§ **TASK GOAL**
Please set down exactly the lines of the listing below from the line containing "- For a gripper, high" through the line containing "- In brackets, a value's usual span", both lines included, leaving out all other lines.
%%
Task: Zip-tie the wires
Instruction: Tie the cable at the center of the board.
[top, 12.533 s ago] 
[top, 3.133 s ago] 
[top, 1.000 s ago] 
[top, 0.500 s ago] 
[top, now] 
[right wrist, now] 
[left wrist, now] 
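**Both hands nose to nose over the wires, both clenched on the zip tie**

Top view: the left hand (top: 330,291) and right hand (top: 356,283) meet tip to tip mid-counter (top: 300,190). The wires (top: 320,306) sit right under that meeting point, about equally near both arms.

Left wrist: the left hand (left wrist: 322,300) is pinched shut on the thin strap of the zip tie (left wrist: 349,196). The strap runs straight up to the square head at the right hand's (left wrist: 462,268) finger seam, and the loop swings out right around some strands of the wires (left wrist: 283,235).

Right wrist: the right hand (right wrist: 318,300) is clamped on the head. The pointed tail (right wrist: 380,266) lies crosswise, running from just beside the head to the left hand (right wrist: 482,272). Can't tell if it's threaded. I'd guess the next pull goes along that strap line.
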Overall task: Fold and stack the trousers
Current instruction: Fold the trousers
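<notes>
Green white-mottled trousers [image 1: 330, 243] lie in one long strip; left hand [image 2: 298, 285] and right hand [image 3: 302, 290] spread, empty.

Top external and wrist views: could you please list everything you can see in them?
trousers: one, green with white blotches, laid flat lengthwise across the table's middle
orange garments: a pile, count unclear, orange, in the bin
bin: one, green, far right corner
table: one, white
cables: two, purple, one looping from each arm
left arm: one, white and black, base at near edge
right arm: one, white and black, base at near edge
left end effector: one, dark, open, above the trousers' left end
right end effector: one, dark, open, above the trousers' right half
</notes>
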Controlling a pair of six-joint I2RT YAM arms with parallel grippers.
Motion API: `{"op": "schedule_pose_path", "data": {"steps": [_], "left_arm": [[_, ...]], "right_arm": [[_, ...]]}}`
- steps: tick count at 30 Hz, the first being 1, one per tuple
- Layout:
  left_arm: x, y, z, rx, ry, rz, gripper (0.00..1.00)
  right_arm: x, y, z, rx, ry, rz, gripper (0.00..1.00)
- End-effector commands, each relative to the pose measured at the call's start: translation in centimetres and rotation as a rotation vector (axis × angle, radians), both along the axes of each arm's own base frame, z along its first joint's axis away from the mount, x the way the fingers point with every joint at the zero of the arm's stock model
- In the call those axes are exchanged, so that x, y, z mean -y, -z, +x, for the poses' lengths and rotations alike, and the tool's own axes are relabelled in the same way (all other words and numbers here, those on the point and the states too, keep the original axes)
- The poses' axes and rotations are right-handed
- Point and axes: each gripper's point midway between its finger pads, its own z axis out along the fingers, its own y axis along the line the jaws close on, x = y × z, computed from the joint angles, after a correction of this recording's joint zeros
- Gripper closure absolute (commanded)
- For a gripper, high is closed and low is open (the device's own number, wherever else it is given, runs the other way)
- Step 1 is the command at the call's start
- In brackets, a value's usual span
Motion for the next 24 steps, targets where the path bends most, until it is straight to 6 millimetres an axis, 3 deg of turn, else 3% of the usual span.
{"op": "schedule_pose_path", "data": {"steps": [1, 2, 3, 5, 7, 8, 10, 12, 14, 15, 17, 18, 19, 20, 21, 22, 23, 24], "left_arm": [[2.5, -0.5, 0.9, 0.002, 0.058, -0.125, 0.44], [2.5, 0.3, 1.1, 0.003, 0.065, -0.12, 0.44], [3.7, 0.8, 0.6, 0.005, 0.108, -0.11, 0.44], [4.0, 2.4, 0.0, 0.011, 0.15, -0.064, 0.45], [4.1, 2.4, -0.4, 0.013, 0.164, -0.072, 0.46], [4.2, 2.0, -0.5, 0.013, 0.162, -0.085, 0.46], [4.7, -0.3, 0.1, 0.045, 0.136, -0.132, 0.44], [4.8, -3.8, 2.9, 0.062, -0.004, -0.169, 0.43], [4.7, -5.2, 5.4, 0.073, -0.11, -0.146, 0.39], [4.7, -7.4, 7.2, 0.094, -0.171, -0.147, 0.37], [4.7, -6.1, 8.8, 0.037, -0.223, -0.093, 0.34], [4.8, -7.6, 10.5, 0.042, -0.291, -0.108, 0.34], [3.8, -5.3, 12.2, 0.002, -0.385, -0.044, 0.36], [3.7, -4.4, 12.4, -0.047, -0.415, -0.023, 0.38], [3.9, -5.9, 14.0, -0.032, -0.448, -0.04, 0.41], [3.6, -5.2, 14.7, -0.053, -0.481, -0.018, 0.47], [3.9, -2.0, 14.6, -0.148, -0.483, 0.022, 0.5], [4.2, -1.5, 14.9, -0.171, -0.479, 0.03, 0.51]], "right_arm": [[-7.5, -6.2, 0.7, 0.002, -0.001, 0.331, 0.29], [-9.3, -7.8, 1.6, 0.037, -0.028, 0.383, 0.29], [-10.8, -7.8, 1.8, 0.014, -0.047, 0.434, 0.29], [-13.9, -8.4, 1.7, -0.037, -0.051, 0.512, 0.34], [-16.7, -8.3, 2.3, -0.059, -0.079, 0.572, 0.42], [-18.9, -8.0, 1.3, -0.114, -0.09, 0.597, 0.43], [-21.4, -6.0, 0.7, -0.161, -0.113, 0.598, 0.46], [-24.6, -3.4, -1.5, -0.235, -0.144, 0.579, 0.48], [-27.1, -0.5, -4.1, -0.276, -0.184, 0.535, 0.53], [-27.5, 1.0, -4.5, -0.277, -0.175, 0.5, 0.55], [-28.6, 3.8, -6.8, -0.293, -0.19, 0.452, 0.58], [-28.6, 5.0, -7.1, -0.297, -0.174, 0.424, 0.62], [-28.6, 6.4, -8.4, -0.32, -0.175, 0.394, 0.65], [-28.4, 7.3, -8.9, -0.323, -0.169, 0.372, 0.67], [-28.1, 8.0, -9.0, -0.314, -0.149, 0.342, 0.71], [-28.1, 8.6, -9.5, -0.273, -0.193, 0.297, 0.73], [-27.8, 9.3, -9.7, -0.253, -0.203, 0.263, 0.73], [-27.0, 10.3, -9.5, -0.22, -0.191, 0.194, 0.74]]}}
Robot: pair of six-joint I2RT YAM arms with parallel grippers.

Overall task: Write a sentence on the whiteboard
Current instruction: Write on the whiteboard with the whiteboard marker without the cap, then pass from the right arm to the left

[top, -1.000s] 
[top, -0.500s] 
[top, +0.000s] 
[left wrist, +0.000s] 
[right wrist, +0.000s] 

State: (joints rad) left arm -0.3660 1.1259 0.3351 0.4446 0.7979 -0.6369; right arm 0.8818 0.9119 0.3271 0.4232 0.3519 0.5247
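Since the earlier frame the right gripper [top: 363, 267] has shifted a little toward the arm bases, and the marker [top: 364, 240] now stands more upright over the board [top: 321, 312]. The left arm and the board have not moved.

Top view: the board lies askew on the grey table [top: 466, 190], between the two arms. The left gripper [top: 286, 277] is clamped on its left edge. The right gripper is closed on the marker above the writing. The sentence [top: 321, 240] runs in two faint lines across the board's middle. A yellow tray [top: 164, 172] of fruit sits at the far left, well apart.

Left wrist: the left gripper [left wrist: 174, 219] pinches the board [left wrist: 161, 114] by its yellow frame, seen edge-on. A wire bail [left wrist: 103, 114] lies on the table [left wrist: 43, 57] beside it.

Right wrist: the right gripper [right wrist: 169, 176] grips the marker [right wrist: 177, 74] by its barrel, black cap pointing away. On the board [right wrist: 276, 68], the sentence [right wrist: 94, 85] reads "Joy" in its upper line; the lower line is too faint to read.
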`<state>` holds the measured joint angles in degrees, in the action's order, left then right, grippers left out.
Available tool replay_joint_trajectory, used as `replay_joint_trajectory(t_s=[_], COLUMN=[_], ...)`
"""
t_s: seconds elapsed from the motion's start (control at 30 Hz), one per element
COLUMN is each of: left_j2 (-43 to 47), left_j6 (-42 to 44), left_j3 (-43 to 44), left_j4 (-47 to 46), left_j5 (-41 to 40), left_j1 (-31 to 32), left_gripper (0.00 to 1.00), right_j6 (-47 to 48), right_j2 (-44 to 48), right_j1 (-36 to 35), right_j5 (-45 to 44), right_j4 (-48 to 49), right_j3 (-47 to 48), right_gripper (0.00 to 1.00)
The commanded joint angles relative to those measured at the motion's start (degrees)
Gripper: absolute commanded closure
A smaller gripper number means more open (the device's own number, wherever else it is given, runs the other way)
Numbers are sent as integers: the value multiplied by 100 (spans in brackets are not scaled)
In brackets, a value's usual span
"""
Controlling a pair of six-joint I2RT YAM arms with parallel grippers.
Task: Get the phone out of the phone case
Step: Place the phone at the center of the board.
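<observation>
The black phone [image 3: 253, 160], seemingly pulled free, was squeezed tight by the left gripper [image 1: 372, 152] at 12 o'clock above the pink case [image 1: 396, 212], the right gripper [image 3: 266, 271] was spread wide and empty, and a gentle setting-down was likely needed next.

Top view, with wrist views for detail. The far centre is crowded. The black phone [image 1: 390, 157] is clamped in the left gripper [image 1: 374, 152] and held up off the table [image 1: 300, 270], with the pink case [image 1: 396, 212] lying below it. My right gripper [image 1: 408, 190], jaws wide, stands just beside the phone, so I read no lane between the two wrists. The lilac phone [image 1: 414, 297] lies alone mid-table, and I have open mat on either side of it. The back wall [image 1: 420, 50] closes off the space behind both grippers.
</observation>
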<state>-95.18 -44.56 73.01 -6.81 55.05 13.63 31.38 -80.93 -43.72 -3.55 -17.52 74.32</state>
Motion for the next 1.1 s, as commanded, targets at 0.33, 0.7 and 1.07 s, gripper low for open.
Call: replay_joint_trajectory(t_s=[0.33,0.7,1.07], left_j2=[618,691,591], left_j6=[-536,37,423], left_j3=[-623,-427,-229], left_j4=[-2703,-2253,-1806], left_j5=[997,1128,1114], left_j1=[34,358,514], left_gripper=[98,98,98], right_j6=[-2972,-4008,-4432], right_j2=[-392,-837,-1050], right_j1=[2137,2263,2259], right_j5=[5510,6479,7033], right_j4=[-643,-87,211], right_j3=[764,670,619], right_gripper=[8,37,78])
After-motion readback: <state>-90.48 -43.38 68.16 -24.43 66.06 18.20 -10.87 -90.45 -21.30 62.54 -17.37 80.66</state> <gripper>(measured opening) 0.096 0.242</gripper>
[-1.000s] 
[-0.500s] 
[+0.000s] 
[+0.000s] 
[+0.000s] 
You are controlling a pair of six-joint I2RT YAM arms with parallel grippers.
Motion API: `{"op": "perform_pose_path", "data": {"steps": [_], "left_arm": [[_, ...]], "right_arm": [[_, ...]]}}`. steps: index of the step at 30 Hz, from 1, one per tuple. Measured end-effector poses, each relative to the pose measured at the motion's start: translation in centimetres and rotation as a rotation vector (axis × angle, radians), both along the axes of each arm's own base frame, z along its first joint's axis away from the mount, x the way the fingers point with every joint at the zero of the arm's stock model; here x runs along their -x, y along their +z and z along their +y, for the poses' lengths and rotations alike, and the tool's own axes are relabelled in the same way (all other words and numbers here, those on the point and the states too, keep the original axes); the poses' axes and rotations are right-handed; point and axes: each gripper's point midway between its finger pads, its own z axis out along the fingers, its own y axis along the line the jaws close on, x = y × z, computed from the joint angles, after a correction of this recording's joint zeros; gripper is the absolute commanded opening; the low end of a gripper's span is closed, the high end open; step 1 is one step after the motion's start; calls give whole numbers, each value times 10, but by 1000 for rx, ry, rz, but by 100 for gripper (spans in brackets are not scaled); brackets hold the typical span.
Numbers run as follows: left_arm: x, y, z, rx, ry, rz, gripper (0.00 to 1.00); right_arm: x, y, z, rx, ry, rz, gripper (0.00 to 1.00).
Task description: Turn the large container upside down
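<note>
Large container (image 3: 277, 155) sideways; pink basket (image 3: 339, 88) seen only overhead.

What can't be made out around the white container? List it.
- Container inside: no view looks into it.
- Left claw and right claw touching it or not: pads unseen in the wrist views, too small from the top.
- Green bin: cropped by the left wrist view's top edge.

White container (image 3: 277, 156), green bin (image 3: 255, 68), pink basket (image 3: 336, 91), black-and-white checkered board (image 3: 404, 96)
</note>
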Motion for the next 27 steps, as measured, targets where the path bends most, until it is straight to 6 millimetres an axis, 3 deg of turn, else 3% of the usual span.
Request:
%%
§ **EXPECTED ANSWER**
- For a gripper, high is closed and low is open (the device's own number, wherever else it is given, runs the other way)
- Step 1 is the command at the call's start
- In brackets, a value's usual span

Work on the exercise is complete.